Доктор. Как же я вас вылечу, если мне запрещается применять лечение?
Герцог. Что?! Вы ничего не знаете, кроме микстур, слабительного и кровопусканий?
Доктор. Портной тоже ничего другого не знает, как только разрезать да сшивать. Пусть-ка сошьет
Герцог. Так вот что я вам скажу: если в медицине нет ничего другого, то вы ловко устроились.
Доктор. Почему?
Герцог. Потому что вы умеете то же, что холодный сапожник, а беретесь ставить клистиры и давать рвотное, точно лейб-медик королевы. Чего вам не хватает, чтобы стать лейб-медиком королевы?
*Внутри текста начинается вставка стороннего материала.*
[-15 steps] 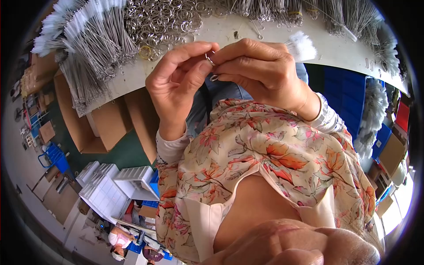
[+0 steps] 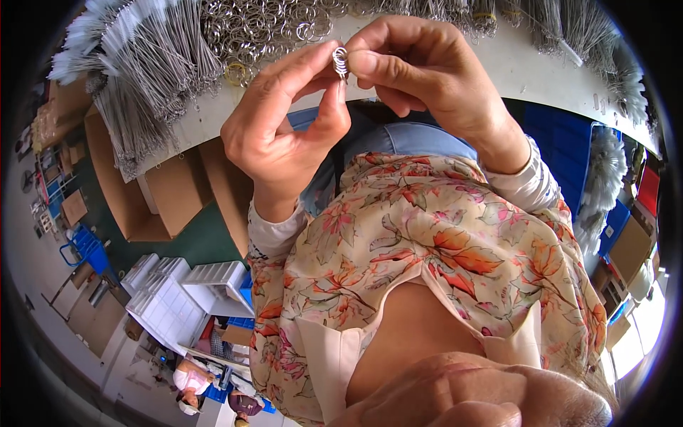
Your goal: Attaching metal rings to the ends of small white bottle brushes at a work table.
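Note:
Over the table's near edge, my left hand (image 2: 288, 117) pinches a small coil-like stack of shiny metal rings (image 2: 340, 62) upright between thumb and forefinger. From the other side, my right hand (image 2: 434, 75) has its thumb and forefinger pressed together at the stack's right edge, its other fingers curled below. Exactly how the right fingertips grip is partly hidden. Beyond my hands lies a heap of loose metal rings (image 2: 263, 28). To its left are bundled wire-stemmed brushes (image 2: 167, 64) with pale bristles.
The pale table (image 2: 203, 132) curves across the top, with more wire brushes (image 2: 558, 28) at right. Open cardboard boxes (image 2: 181, 199) stand below left, near white plastic crates (image 2: 167, 306). Blue crates (image 2: 551, 153) and bagged-looking brushes (image 2: 603, 171) are at right. Two people (image 2: 191, 377) are far off.
Both hands have risen farther over the table. The ring stack now shows between my fingertips. A white-bristled brush seen behind my right hand earlier is no longer visible.

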Demonstrator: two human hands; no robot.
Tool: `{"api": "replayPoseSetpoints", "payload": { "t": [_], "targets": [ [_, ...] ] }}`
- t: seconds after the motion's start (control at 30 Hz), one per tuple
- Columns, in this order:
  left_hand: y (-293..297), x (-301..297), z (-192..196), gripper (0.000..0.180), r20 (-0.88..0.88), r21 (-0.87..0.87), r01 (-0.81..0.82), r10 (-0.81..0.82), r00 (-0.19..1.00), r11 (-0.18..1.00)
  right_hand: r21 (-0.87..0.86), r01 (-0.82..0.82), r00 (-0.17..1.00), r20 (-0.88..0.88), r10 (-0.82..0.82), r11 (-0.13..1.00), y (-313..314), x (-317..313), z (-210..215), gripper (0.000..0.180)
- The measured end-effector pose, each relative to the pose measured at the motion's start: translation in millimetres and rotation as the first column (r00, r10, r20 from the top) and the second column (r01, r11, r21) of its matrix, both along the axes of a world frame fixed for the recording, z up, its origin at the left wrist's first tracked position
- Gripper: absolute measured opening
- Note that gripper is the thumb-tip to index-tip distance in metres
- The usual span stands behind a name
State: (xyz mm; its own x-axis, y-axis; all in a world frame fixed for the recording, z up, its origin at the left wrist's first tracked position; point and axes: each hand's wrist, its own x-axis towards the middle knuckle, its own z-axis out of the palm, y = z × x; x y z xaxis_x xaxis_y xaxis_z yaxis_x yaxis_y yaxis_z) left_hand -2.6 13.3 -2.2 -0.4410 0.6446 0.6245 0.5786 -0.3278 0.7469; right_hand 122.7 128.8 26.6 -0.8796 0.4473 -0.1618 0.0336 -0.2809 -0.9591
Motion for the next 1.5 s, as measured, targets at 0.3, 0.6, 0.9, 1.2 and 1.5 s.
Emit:
{"api": "replayPoseSetpoints", "payload": {
  "t": [0.3, 0.6, 0.9, 1.2, 1.5],
  "targets": [
    [-3.1, -17.7, 1.1, 0.027, 0.166, -0.062, 0.161, -0.149, 0.975, 0.985, -0.002, -0.281, 0.960, 0.015, 0.281, 0.960, 19.8, -9.0, -4.2, 0.011],
    [-9.6, -30.0, 3.7, 0.023, 0.622, -0.156, 0.388, -0.215, 0.753, 0.908, 0.085, -0.189, 0.982, -0.016, 0.191, 0.978, 7.4, -11.8, -19.2, 0.012],
    [-52.0, -119.8, 5.9, 0.019, 0.221, -0.489, -0.063, 0.193, 0.956, 0.870, 0.985, 0.100, 0.993, -0.089, -0.078, 0.141, -5.6, -18.5, -90.9, 0.014],
    [-119.0, -330.0, -26.6, 0.038, -0.553, -0.761, -0.642, 0.423, 0.717, 0.094, 0.981, 0.187, 0.982, -0.186, -0.032, 0.045, 0.7, -18.7, -102.6, 0.023],
    [-137.4, -371.5, -60.2, 0.014, -0.191, -0.832, -0.464, 0.629, 0.754, 0.304, 0.955, 0.279, 0.958, -0.270, -0.096, 0.097, 20.9, 8.6, -95.9, 0.022]
  ]
}}
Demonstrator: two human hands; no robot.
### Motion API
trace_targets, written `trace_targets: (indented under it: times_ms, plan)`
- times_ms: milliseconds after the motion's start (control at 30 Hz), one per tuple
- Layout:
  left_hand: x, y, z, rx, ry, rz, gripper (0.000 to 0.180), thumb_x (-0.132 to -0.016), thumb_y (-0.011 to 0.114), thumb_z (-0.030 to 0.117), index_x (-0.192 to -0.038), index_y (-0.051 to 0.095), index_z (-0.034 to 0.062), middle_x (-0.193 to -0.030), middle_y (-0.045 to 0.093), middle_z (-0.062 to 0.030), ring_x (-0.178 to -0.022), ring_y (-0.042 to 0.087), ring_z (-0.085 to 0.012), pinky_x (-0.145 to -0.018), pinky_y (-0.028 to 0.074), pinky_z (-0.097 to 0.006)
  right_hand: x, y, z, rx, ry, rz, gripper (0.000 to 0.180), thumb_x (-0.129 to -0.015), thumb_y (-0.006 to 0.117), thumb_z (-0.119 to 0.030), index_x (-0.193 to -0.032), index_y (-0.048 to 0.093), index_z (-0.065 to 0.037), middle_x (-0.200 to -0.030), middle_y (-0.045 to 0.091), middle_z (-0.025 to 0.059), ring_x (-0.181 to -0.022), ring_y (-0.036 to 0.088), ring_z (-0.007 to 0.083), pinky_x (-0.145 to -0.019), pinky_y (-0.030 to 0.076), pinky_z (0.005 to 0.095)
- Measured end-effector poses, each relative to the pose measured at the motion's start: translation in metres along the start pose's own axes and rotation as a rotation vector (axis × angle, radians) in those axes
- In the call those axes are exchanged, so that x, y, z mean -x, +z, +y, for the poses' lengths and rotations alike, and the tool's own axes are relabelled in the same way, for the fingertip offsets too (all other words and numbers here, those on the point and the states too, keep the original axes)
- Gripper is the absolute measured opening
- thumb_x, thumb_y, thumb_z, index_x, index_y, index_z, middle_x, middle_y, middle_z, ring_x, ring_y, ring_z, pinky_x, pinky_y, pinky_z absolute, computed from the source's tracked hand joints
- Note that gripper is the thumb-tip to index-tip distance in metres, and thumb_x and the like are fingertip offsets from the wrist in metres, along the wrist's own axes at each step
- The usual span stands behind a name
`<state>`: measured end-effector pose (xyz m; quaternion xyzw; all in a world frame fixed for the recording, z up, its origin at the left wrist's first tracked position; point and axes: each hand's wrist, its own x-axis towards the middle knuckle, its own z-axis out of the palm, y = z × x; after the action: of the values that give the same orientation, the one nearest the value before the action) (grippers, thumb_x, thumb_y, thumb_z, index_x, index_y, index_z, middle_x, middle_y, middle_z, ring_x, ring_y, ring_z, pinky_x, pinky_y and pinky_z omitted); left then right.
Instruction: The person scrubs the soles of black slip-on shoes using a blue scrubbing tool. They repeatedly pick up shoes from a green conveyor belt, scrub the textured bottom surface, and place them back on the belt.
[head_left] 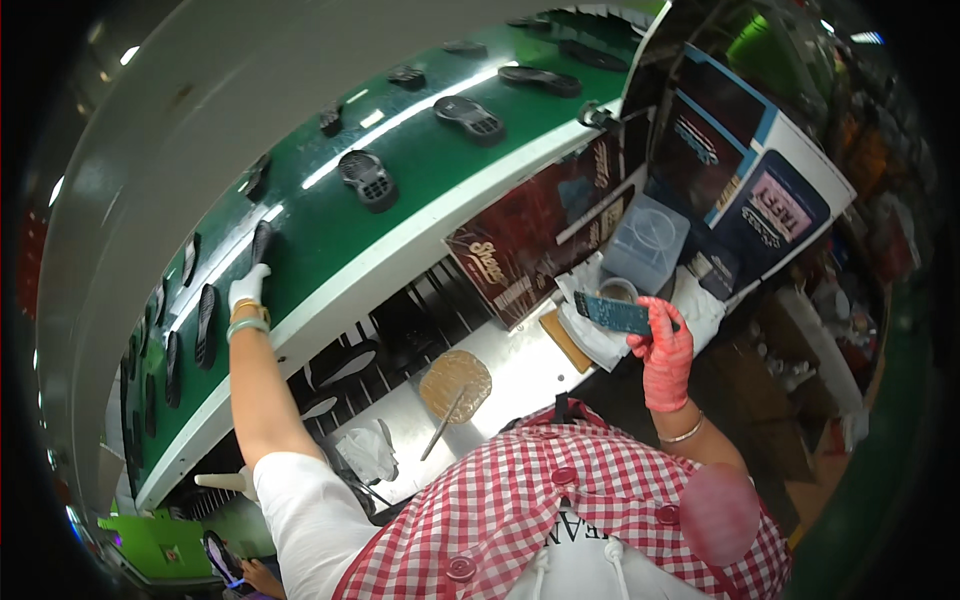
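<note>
Across the upper left stretches the largest thing in view, a green conveyor belt (310,235), edged on its near side by a white rail (420,225) and carrying dark shoe soles that lie well apart. A red-and-white checked apron (560,490), worn by the person, fills the lower middle. Between apron and rail lies a pale, shiny table (520,360). At the upper right stands a printed carton (715,110) with blue edging, and next to it a dark red cardboard panel (545,225) lines the rail.

Smaller again is a clear plastic tub (650,245), set beside white crumpled sheeting (705,310). Near it, the right hand (666,355), gloved in pink, is raised and closed around one end of a flat teal piece (620,315) — its other end points left, over the table. A brown round disc (445,372) lies on the table, with a slim stick (440,432) resting partly across it; a wad of white material (367,455) sits to their left.

Out over the belt's near edge, the left hand (245,287), in a white glove, meets the lower end of a dark sole (262,240) — whether it grips or merely touches, I cannot tell. Smallest are a tan bar (566,341) by the sheeting and a little round cup (620,289) just behind the teal piece.
</note>
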<state>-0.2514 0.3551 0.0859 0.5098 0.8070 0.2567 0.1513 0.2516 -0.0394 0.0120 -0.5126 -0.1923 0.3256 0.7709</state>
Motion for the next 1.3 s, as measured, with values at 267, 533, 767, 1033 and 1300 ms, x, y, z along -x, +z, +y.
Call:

Доктор. Я не намерен сравнивать себя ни с кем другим; но есть большая разница — дать слабительное и рвотное в соответствии с предписанием науки или дать их некстати. Бывает нужно пустить больному кровь в первый же день болезни, чтобы воспаление не разошлось по всем венам: промедлишь неделю — и пациент либо умрет, либо потом четыре кровопускания не окажут такого действия, как одно, сделанное своевременно, а от этого болезнь загоняется внутрь, и бог не дает исцеления. В других же случаях нельзя пускать кровь раньше чем на восьмой или десятый день, потому что напор желчи слишком силен, и если мы выпустим хотя бы немного крови, желчь заполнит пустоты, и болезнь примет тяжелое течение со всеми печальными последствиями; а если воздержимся от кровопускания, то давление крови уравновесит напор желчи. В подобных положениях больному надо дать быстродействующее слабительное, а в случае воспаления желчного пузыря охлаждать кровь, ибо она разгорячена и может свернуться, наполнившись вредными соками. То же и с очищением кишечника; во всем нужно знать меру, всему свое время. Хороший врач и разумно выбранное слабительное помогут лучше, чем скверный врач и негодное слабительное; так хороший стрелок чаще попадает в мишень, чем плохой, даже если сделает меньше выстрелов.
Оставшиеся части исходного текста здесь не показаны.